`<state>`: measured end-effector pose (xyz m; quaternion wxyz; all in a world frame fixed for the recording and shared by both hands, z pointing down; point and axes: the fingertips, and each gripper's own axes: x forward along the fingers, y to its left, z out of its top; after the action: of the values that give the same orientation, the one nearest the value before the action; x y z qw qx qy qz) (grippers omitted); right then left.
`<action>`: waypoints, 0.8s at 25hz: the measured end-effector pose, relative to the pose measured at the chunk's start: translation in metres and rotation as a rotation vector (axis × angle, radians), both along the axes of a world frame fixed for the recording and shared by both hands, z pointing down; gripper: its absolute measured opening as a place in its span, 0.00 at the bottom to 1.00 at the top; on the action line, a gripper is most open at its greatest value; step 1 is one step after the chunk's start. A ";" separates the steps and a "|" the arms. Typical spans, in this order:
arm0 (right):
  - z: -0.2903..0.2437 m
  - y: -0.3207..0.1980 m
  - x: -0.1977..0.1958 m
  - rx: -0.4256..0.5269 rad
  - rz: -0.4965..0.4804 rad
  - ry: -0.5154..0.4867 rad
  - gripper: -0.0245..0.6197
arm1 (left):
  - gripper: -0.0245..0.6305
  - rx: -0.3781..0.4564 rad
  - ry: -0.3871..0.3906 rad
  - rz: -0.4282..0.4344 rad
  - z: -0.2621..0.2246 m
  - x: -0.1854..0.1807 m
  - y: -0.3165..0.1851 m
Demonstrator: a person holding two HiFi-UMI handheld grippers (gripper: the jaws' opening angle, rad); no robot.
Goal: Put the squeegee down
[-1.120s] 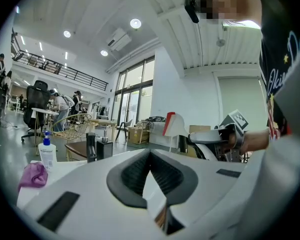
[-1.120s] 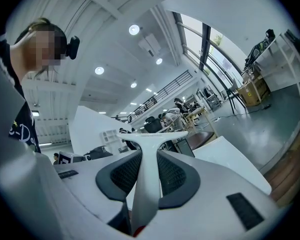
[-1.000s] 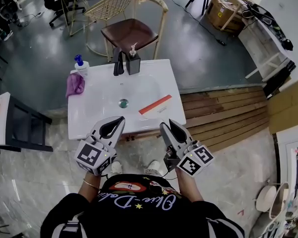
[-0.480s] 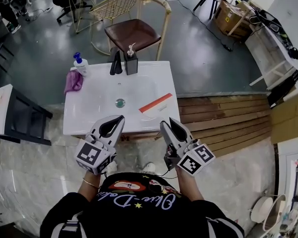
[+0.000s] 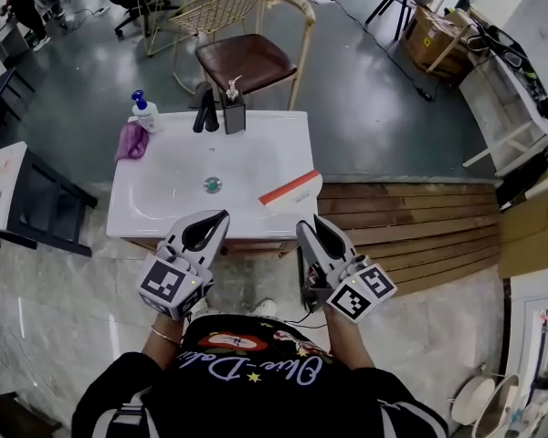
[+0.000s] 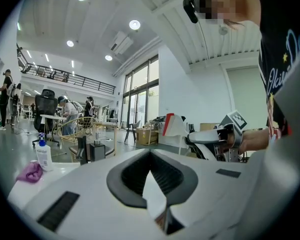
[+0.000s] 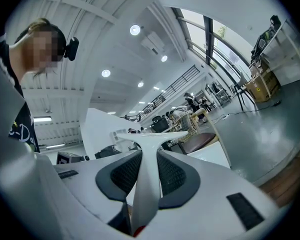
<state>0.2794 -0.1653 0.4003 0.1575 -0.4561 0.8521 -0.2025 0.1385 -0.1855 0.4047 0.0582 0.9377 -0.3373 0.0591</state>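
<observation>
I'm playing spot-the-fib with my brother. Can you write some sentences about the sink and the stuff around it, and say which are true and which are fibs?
1. The white squeegee with a red strip lies on the white washbasin, near its front right corner. True.
2. The right gripper is holding the squeegee. False: it hangs in front of the basin, apart from the squeegee.
3. The purple cloth lies at the basin's front right corner. False: it lies at the far left corner, beside the blue-capped bottle.
4. A chair with a brown seat stands behind the basin. True.
</observation>
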 end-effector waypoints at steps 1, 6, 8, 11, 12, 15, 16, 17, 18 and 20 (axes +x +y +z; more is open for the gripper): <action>0.000 0.001 0.003 0.000 -0.002 0.000 0.20 | 0.05 -0.001 0.011 -0.004 -0.002 0.003 0.001; -0.001 0.003 0.014 0.001 0.000 -0.007 0.21 | 0.05 0.001 -0.007 -0.011 0.001 0.011 0.006; -0.003 0.003 0.016 0.007 -0.001 -0.005 0.20 | 0.05 0.002 -0.007 -0.007 0.001 0.014 0.007; -0.006 0.005 0.019 0.017 -0.001 -0.005 0.20 | 0.05 0.006 -0.013 -0.007 -0.001 0.015 0.008; -0.006 0.005 0.020 0.019 0.000 -0.003 0.20 | 0.05 0.008 -0.015 -0.008 -0.002 0.016 0.007; -0.007 0.004 0.023 0.023 0.009 -0.001 0.20 | 0.05 0.016 -0.013 0.003 -0.004 0.020 0.005; -0.008 0.003 0.025 0.025 0.016 -0.001 0.20 | 0.05 0.017 -0.010 0.010 -0.003 0.022 0.004; -0.008 0.003 0.027 0.027 0.024 -0.001 0.20 | 0.04 0.017 -0.007 0.017 -0.002 0.023 0.002; -0.009 0.003 0.029 0.029 0.031 0.001 0.20 | 0.05 0.017 -0.004 0.023 -0.002 0.025 0.001; -0.011 0.004 0.033 0.032 0.042 0.010 0.20 | 0.05 0.020 0.002 0.036 -0.003 0.030 -0.003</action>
<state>0.3123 -0.1618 0.3893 0.1649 -0.4722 0.8463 -0.1832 0.1688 -0.1881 0.4020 0.0482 0.9441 -0.3212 0.0560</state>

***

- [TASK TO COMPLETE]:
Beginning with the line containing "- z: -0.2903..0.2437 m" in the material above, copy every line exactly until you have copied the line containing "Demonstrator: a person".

- [EXPECTED OUTPUT]:
  - z: -0.2903..0.2437 m
  - y: -0.3207..0.1980 m
  - x: -0.1977..0.1958 m
  - rx: -0.4256..0.5269 rad
  - rz: -0.4965..0.4804 rad
  - ry: -0.5154..0.4867 rad
  - gripper: -0.0245..0.6197
arm1 (left):
  - gripper: -0.0245..0.6305
  - rx: -0.3781..0.4564 rad
  - ry: -0.3871..0.3906 rad
  - rz: -0.4282..0.4344 rad
  - z: -0.2621..0.2246 m
  - x: -0.1854..0.1807 m
  - y: -0.3165..0.1851 m
Demonstrator: a person holding two HiFi-UMI handheld grippers (gripper: the jaws' opening angle, rad); no robot.

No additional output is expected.